PROBLEM DETAILS: Count every line below containing "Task"; state the number only.

----------

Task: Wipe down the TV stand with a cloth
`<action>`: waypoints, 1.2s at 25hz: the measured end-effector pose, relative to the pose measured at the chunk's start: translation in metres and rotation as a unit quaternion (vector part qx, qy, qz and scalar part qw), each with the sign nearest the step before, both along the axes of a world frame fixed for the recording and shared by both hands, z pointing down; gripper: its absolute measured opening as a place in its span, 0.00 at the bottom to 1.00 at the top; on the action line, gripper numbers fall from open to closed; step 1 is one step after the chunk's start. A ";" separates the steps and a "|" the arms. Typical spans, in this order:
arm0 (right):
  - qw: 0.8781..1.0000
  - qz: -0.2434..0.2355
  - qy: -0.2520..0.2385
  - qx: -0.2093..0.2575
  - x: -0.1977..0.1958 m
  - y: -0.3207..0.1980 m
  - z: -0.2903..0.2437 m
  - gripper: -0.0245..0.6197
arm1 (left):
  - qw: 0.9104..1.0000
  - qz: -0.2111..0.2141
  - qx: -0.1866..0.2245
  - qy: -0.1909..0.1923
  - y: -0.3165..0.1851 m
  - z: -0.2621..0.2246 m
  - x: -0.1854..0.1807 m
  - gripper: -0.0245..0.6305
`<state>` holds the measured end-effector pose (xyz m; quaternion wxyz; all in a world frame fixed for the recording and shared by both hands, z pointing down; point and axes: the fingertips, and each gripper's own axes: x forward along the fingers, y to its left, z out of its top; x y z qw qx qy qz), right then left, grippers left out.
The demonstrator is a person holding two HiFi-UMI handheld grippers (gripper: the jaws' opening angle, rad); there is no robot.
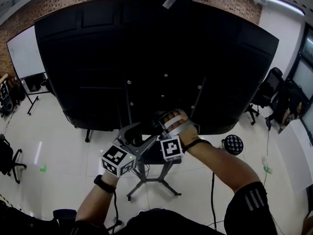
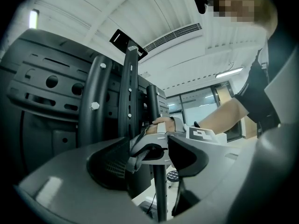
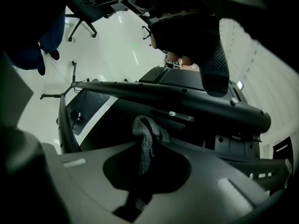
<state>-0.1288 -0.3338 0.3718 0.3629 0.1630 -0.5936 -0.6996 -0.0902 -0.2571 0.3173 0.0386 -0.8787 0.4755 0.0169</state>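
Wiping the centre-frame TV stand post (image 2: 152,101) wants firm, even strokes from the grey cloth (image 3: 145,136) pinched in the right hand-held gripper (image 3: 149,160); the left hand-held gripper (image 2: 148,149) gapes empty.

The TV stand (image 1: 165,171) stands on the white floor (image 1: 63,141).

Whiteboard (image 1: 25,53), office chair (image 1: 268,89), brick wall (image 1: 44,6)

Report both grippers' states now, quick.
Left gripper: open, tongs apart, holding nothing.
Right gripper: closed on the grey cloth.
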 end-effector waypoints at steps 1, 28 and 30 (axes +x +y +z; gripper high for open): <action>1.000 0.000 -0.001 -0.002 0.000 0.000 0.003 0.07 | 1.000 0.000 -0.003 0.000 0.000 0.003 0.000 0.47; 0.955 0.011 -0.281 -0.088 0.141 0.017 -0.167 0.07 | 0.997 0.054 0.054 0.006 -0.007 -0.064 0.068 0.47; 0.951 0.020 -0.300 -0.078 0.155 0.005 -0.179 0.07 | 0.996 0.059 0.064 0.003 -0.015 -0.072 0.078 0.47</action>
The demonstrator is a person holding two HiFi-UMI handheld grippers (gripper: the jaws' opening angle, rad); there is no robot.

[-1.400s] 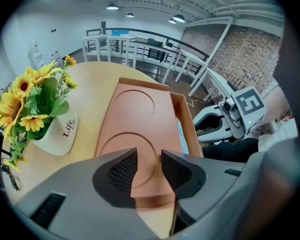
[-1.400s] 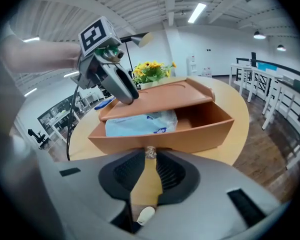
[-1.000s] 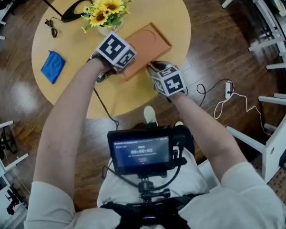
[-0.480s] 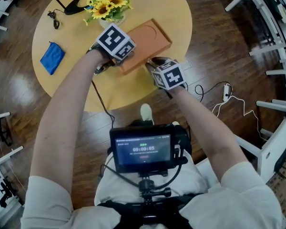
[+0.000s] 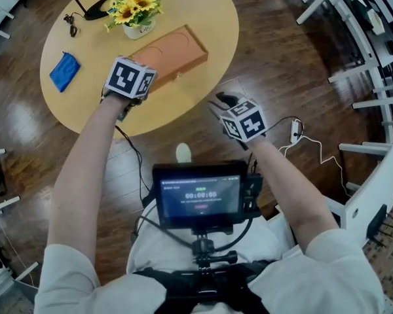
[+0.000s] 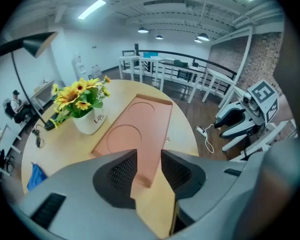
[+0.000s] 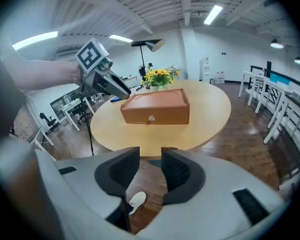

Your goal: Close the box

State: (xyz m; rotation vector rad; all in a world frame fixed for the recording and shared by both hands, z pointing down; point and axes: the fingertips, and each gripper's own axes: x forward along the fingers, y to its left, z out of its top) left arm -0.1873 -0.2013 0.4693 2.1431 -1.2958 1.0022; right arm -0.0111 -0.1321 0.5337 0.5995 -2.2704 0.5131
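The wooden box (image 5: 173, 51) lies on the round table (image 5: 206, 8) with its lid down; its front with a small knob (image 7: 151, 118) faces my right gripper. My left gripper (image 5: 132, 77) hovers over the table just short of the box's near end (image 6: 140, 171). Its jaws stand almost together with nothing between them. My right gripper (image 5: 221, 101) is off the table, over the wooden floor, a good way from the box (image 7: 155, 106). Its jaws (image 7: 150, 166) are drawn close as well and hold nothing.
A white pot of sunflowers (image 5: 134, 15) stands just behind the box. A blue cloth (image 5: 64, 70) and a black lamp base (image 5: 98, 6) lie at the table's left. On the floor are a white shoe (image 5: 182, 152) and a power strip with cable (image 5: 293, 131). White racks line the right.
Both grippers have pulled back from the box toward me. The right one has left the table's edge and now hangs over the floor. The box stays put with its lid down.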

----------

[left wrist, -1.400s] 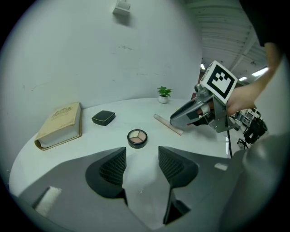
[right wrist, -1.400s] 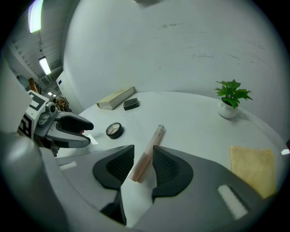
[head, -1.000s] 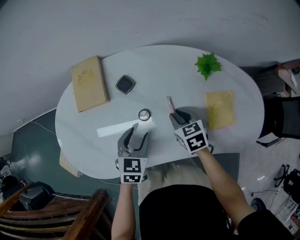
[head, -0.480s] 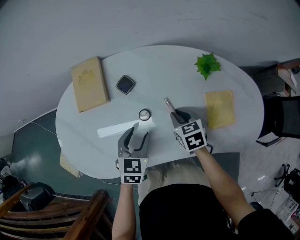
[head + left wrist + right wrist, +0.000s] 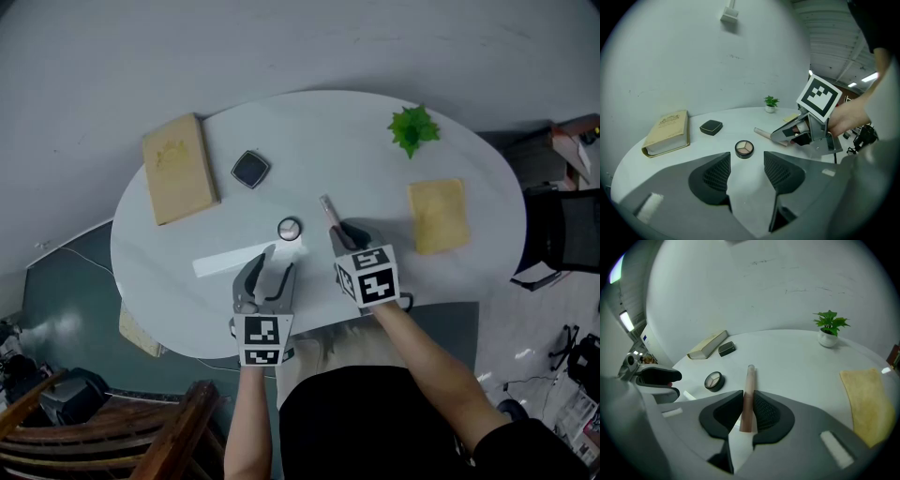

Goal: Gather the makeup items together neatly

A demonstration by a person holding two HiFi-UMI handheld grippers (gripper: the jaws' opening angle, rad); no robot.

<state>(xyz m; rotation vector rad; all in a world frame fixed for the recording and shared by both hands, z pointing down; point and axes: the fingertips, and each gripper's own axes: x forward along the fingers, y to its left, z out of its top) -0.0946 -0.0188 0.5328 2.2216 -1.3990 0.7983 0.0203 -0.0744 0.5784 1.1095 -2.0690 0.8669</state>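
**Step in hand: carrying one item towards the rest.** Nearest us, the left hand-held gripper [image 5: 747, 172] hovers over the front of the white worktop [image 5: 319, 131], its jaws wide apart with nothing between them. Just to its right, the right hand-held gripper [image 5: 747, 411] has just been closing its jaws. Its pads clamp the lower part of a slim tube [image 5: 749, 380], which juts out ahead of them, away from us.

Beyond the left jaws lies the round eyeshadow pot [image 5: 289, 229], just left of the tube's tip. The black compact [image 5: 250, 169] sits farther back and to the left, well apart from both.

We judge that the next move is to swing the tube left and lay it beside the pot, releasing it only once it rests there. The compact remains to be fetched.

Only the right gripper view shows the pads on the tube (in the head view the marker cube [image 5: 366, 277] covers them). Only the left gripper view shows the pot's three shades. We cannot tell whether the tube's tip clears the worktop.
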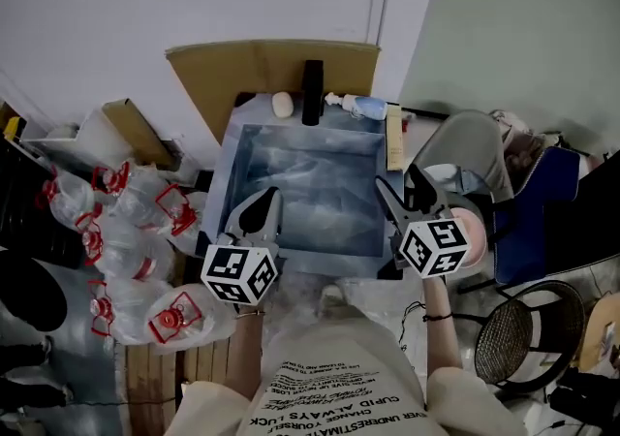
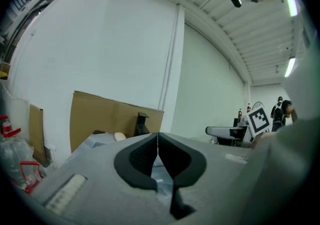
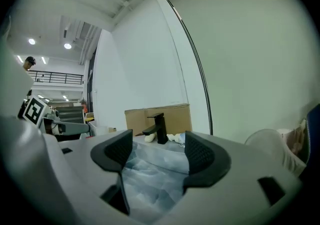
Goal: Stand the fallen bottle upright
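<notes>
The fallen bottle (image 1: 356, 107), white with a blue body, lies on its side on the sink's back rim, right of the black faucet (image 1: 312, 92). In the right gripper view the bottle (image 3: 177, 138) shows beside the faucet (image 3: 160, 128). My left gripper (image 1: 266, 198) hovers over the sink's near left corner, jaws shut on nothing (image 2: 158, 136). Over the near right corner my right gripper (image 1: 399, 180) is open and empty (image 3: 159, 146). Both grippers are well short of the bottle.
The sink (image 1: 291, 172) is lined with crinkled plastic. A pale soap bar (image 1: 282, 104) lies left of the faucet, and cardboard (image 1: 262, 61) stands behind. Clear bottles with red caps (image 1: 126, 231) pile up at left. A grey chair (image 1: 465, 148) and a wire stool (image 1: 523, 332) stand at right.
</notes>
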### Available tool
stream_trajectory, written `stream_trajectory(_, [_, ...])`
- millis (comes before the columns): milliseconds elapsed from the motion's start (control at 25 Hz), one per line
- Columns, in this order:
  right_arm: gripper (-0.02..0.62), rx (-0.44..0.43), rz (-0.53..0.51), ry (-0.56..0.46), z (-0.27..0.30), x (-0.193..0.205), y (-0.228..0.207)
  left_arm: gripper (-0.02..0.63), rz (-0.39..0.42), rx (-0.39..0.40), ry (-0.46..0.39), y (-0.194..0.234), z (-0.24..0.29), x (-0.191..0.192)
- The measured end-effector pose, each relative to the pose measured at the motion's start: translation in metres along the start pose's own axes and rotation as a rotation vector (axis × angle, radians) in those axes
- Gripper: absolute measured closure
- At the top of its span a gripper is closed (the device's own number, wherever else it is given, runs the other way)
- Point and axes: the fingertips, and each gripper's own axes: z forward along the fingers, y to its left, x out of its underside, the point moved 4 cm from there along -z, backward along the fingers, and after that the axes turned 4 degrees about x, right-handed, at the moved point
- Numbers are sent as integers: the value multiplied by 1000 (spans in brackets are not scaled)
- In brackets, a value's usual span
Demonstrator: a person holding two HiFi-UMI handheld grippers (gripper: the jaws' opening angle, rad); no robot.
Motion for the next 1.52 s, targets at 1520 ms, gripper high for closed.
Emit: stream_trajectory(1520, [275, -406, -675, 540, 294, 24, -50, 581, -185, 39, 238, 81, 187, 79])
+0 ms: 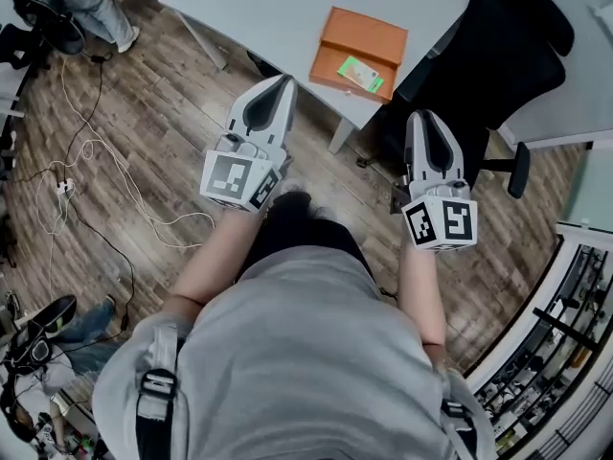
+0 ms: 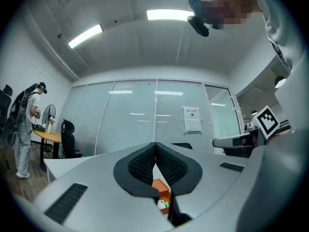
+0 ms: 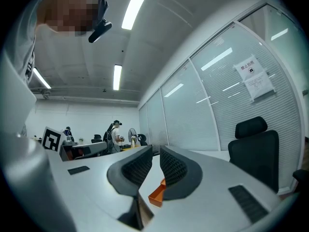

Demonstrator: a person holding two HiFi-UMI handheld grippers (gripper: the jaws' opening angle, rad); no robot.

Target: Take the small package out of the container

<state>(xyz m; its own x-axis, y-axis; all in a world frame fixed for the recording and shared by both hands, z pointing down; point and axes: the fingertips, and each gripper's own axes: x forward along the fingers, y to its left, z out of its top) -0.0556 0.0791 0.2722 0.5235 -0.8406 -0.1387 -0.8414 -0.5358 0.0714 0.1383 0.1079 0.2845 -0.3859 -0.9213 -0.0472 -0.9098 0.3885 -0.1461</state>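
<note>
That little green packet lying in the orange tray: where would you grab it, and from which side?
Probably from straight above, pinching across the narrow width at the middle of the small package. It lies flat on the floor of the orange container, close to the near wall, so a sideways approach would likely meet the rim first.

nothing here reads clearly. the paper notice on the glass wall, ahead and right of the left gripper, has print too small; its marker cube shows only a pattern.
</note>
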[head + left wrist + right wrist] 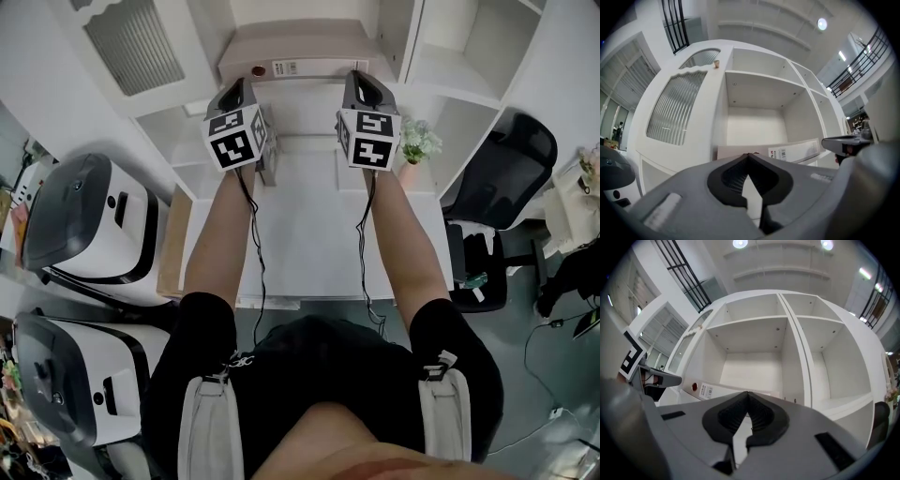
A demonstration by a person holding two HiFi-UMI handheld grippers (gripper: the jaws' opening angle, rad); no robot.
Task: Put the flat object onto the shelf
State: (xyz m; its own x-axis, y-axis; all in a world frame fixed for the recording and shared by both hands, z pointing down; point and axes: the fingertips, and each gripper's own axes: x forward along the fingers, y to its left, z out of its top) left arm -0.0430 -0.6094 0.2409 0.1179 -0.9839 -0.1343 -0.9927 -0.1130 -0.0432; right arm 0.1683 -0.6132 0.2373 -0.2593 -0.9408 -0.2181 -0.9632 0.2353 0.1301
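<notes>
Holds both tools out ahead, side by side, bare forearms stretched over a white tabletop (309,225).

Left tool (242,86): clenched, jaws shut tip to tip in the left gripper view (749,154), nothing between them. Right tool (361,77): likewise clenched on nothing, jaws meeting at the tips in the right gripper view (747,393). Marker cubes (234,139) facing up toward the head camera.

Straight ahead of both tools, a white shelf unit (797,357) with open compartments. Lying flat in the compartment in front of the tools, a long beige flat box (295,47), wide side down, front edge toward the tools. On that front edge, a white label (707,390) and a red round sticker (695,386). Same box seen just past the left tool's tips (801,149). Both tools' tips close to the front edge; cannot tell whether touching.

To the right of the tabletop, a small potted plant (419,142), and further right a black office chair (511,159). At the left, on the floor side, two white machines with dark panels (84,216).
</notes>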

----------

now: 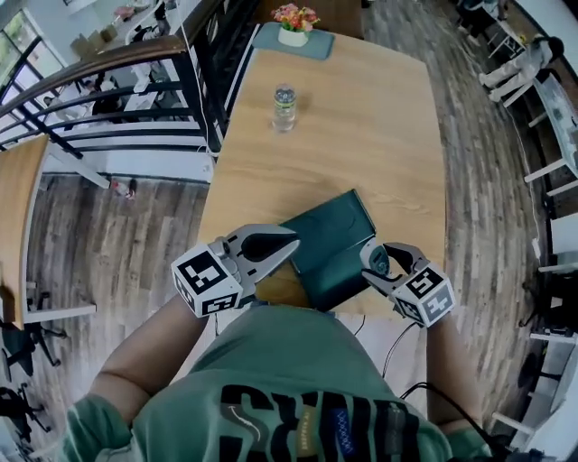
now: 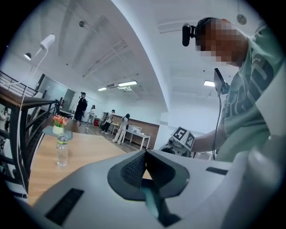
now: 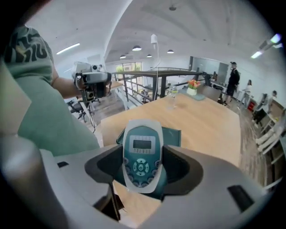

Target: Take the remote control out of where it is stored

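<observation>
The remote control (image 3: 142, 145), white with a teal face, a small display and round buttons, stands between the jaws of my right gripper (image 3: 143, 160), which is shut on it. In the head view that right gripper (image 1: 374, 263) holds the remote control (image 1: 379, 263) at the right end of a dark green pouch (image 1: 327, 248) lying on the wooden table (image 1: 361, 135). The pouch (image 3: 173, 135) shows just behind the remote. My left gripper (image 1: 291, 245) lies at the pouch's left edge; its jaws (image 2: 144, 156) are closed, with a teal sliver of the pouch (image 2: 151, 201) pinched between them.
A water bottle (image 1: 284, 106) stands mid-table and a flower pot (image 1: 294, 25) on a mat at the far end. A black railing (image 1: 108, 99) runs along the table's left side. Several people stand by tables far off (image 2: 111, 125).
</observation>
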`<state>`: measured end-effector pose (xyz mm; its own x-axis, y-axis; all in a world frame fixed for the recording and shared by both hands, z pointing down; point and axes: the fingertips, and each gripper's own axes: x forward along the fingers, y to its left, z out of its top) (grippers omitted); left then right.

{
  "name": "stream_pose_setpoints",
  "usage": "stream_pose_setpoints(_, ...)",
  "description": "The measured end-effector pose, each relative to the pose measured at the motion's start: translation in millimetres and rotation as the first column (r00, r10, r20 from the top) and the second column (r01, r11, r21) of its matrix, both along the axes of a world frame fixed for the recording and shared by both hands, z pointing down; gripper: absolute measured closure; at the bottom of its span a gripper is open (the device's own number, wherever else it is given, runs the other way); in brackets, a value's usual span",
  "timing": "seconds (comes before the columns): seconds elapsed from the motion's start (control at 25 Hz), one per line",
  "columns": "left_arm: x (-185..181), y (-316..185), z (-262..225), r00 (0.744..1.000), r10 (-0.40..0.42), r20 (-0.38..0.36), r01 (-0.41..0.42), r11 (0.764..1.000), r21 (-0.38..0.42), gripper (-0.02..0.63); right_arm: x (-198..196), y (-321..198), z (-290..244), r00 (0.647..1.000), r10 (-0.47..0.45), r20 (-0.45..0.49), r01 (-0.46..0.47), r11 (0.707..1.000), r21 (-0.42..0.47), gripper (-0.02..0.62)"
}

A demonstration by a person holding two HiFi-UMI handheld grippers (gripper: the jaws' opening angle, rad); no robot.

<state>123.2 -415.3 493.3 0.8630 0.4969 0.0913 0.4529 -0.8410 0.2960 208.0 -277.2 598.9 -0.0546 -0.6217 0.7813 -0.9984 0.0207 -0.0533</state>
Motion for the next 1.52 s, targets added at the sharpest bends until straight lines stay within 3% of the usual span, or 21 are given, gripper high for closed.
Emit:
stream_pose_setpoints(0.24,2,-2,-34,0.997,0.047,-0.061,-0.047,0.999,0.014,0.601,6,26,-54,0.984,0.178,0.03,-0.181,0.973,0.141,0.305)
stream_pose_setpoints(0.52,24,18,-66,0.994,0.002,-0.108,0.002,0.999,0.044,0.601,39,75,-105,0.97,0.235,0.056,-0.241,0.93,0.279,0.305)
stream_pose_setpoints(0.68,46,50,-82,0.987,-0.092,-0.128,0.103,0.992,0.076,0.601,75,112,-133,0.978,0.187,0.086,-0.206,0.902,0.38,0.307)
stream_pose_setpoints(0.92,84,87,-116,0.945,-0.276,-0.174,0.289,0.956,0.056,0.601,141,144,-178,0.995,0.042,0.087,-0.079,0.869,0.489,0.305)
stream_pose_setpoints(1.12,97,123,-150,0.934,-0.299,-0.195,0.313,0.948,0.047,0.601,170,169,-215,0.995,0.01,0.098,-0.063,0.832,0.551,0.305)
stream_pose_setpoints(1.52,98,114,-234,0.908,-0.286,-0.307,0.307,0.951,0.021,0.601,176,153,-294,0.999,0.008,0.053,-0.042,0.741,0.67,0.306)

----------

EXERCISE SOLUTION: 2